Task to carry out: In your reply, repeat every entry exactly and skip over each picture.

━━ Dataset extract

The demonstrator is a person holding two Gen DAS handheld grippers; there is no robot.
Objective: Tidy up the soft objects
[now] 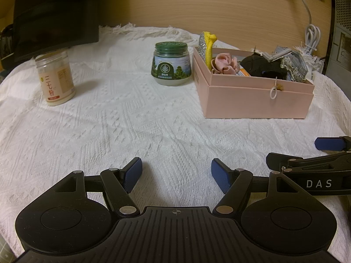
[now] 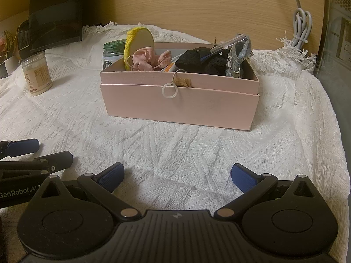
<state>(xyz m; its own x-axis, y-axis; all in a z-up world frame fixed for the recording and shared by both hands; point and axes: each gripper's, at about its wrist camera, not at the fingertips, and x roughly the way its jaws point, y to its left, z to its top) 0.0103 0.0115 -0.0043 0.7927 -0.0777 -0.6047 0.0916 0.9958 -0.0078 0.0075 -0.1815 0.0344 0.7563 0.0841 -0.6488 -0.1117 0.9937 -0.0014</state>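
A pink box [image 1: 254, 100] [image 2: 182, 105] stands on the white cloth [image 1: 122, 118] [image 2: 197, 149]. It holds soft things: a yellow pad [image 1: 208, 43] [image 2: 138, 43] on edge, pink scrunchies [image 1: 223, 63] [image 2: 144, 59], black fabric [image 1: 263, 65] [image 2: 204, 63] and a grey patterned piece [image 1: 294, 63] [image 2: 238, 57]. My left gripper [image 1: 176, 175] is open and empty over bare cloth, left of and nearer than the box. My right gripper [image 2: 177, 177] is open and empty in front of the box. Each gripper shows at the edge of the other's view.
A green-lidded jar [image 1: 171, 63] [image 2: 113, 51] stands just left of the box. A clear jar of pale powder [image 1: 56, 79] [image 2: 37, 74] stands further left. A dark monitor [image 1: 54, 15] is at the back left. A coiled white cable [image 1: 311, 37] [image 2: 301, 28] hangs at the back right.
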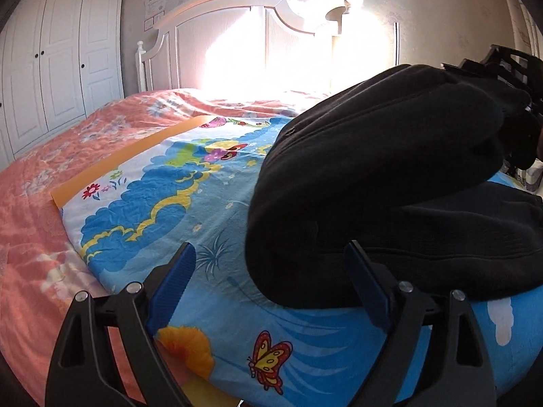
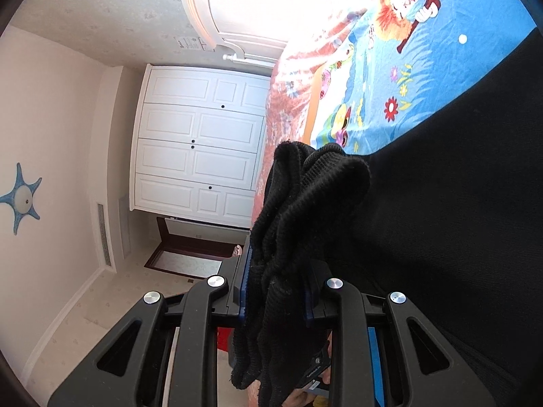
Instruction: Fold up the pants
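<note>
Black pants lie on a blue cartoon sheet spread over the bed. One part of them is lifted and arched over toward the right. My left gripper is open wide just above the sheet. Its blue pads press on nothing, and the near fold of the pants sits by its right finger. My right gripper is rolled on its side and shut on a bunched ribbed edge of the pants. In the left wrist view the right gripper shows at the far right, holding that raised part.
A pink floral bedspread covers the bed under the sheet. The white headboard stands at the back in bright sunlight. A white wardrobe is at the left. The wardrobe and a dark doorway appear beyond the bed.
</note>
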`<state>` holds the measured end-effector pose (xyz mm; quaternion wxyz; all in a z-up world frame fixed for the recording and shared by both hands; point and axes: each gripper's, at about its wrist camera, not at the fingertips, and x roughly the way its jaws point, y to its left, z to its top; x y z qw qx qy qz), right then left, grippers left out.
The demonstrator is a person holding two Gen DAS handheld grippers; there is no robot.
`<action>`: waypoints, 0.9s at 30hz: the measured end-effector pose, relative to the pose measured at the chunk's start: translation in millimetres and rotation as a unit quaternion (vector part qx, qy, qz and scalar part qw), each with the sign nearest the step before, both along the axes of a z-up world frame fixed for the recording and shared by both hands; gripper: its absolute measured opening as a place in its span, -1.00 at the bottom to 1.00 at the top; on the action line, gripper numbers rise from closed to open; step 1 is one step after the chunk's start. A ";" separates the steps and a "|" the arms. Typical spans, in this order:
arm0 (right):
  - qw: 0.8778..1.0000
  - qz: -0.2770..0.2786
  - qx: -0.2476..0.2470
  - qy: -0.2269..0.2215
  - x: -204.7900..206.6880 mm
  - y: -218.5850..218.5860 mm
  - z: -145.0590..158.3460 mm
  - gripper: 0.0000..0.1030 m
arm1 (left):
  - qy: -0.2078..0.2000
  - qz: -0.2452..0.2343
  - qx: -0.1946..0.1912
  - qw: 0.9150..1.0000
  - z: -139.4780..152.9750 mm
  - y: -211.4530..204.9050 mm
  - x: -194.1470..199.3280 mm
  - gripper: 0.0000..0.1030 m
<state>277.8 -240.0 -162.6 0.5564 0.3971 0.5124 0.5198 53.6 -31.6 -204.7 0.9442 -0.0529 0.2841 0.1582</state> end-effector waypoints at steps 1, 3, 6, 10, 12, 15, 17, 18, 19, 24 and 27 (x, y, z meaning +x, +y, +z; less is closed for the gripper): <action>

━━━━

Written response:
The demonstrator is a person holding two Gen DAS handheld grippers; there is no robot.
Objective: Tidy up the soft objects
[now] 
[now] 
<state>(xyz m; its own x-axis, y-axis; all in a z-up world frame fixed for the recording and shared by both hands; point and axes: each gripper's, at about its wrist camera, not at the fingertips, and x roughly the way its jaws point, y to its left, z to its top) 0.0103 0.0115 -0.0043 0.7927 -0.0777 -0.6047 0.0916 0.9958 -0.0078 0.0075 -0.1815 0.0344 0.7563 0.0841 -0.6488 -0.1117 0.9937 -0.0014</state>
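A pink box [image 1: 254, 100] [image 2: 182, 105] stands on the white cloth [image 1: 122, 118] [image 2: 197, 149]. It holds soft things: a yellow pad [image 1: 208, 43] [image 2: 138, 43] on edge, pink scrunchies [image 1: 223, 63] [image 2: 144, 59], black fabric [image 1: 263, 65] [image 2: 204, 63] and a grey patterned piece [image 1: 294, 63] [image 2: 238, 57]. My left gripper [image 1: 176, 175] is open and empty over bare cloth, left of and nearer than the box. My right gripper [image 2: 177, 177] is open and empty in front of the box. Each gripper shows at the edge of the other's view.
A green-lidded jar [image 1: 171, 63] [image 2: 113, 51] stands just left of the box. A clear jar of pale powder [image 1: 56, 79] [image 2: 37, 74] stands further left. A dark monitor [image 1: 54, 15] is at the back left. A coiled white cable [image 1: 311, 37] [image 2: 301, 28] hangs at the back right.
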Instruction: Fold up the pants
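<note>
Black pants lie on a blue cartoon sheet spread over the bed. One part of them is lifted and arched over toward the right. My left gripper is open wide just above the sheet. Its blue pads press on nothing, and the near fold of the pants sits by its right finger. My right gripper is rolled on its side and shut on a bunched ribbed edge of the pants. In the left wrist view the right gripper shows at the far right, holding that raised part.
A pink floral bedspread covers the bed under the sheet. The white headboard stands at the back in bright sunlight. A white wardrobe is at the left. The wardrobe and a dark doorway appear beyond the bed.
</note>
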`<state>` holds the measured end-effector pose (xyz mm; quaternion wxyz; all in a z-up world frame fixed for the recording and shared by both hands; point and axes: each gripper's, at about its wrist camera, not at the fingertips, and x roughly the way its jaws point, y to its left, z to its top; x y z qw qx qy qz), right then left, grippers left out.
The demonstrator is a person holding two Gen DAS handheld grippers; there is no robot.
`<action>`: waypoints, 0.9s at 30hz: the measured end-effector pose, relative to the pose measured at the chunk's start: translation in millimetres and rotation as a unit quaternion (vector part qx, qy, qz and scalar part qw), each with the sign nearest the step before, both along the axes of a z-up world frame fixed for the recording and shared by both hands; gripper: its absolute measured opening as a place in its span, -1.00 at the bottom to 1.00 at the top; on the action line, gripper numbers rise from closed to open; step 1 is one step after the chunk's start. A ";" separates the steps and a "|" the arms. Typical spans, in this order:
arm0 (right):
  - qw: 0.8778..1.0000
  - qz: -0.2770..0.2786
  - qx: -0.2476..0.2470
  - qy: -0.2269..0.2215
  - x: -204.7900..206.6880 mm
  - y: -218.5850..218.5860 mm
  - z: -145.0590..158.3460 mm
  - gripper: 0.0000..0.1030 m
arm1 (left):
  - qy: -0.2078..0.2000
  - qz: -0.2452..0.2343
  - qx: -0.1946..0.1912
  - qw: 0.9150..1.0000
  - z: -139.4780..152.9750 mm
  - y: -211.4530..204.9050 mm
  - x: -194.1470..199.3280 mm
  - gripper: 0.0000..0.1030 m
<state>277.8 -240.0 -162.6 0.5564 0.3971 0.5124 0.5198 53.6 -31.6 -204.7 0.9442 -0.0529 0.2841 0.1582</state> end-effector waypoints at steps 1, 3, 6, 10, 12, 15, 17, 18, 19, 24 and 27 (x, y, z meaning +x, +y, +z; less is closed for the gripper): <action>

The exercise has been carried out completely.